# Now that’s a cool mailbox!



## Braeden P (Jun 3, 2021)

Went on a fishing trip and saw this!


----------



## markba633csi (Jun 3, 2021)

Sharp idea! ha ha 
is it supposed to be a robot-like shape or just a column of cutter-y stuff?
I can't see if it has a head or not


----------



## benmychree (Jun 3, 2021)

Some pretty healthy sized cutters there!


----------



## 682bear (Jun 3, 2021)

I like the small MT drill on the back... it looks like maybe a #40?

-Bear


----------



## Braeden P (Jun 3, 2021)

682bear said:


> I like the small MT drill on the back... it looks like maybe a #40?
> 
> -Bear


That’s a 3 inch drill!


----------



## sdelivery (Jun 3, 2021)

NOW that is on the cutting edge!


----------



## benmychree (Jun 3, 2021)

Braeden P said:


> That’s a 3 inch drill!


Likely a #6MT


----------



## rwm (Jun 3, 2021)

If that mailbox gets stolen, the cops should start investigating this website....
R


----------



## NCjeeper (Jun 3, 2021)

Pretty freaking cool.


----------



## westerner (Jun 3, 2021)

Toyota Man does his best to make a showing-

Just pieces left over from two kids learning to drive.
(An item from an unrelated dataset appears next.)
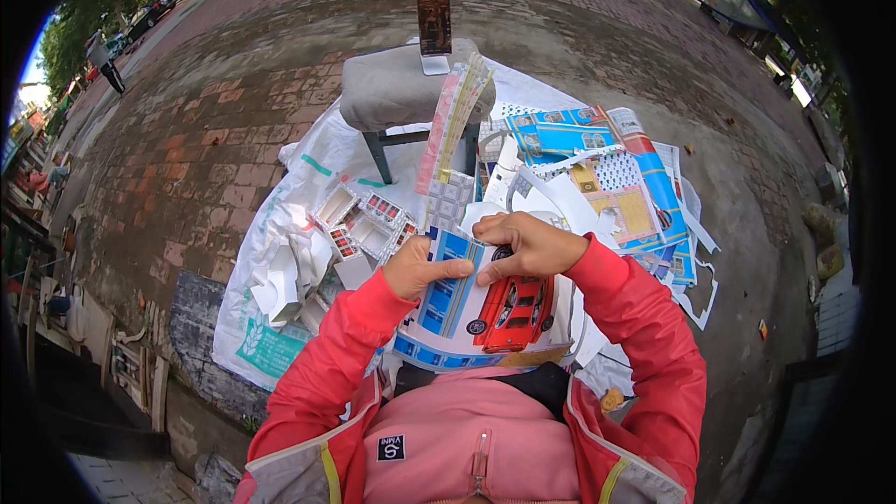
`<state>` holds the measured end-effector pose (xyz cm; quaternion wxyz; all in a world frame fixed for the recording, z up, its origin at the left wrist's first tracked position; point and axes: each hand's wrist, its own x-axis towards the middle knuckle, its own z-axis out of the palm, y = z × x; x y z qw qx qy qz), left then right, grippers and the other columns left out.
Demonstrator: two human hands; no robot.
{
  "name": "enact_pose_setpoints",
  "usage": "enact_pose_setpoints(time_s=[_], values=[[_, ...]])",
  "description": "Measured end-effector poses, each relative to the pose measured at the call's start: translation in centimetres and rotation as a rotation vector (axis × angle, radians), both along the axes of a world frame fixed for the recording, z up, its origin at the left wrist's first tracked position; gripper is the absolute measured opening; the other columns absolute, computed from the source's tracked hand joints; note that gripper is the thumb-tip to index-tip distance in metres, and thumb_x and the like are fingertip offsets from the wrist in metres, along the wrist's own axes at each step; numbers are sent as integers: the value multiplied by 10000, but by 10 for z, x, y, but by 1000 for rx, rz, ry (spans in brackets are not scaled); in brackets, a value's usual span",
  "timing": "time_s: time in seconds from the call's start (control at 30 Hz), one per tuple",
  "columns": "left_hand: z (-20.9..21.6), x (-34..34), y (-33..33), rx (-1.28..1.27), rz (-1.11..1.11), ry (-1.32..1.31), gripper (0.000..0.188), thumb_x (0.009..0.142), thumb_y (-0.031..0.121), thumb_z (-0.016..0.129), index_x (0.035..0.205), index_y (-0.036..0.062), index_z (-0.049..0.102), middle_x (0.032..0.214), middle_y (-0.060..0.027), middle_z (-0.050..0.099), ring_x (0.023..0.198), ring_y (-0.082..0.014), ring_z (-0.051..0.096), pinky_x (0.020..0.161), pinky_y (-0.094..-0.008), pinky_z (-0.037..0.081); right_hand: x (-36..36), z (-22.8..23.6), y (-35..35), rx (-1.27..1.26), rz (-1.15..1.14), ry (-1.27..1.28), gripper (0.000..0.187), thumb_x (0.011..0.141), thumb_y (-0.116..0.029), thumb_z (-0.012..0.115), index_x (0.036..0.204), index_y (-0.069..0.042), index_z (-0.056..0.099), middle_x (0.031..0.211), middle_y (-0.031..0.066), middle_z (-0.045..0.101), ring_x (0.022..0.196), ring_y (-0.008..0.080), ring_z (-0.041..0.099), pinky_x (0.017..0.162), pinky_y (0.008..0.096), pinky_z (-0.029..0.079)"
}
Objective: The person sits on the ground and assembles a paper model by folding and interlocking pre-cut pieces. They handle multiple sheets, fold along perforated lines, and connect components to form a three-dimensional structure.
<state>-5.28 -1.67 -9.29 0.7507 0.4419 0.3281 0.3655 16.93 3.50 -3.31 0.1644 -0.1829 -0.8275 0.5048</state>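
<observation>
In my lap lies a printed card sheet (448, 295) with blue window patterns and a red car picture (515, 314). My left hand (418, 268) pinches the sheet's upper left part, its thumb flat on the print. Close beside it, my right hand (534, 245) grips the upper edge with the thumb on top, fingers curled and partly hidden. The two thumbs nearly meet. Long pink and yellow printed strips (455, 107) reach from beyond the hands up against the stool. Several small folded paper boxes (371, 224) with red and grey print lie to the left.
A grey padded stool (387, 89) stands ahead, with a phone (434, 23) upright on a stand. White woven sacking (257, 271) covers the ground. Blue printed sheets and white offcuts (644, 182) pile at the right. Far left, a person (105, 61) stands on the brick paving.
</observation>
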Motion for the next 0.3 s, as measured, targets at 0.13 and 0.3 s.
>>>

We ALL learned a lot.....


----------



## 682bear (Jun 3, 2021)

westerner said:


> Toyota Man does his best to make a showing-
> 
> Just pieces left over from two kids learning to drive. We ALL learned a lot.....



If I had one of those, the FedEx man could find my house... maybe!

-Bear


----------



## Shootymacshootface (Jun 4, 2021)

Braeden P said:


> Went on a fishing trip and saw this!


That looks like a 2 or $3000 mail box!


----------



## Larry$ (Jun 4, 2021)

westerner said:


> Toyota Man does his best to make a showing-
> 
> Just pieces left over from two kids learning to drive. We ALL learned a lot.....


Boy, can I relate to that!....


----------



## pacifica (Jun 4, 2021)

Braeden P said:


> Went on a fishing trip and saw this!


Is that a gear driven mail sorter? USPS old school.


----------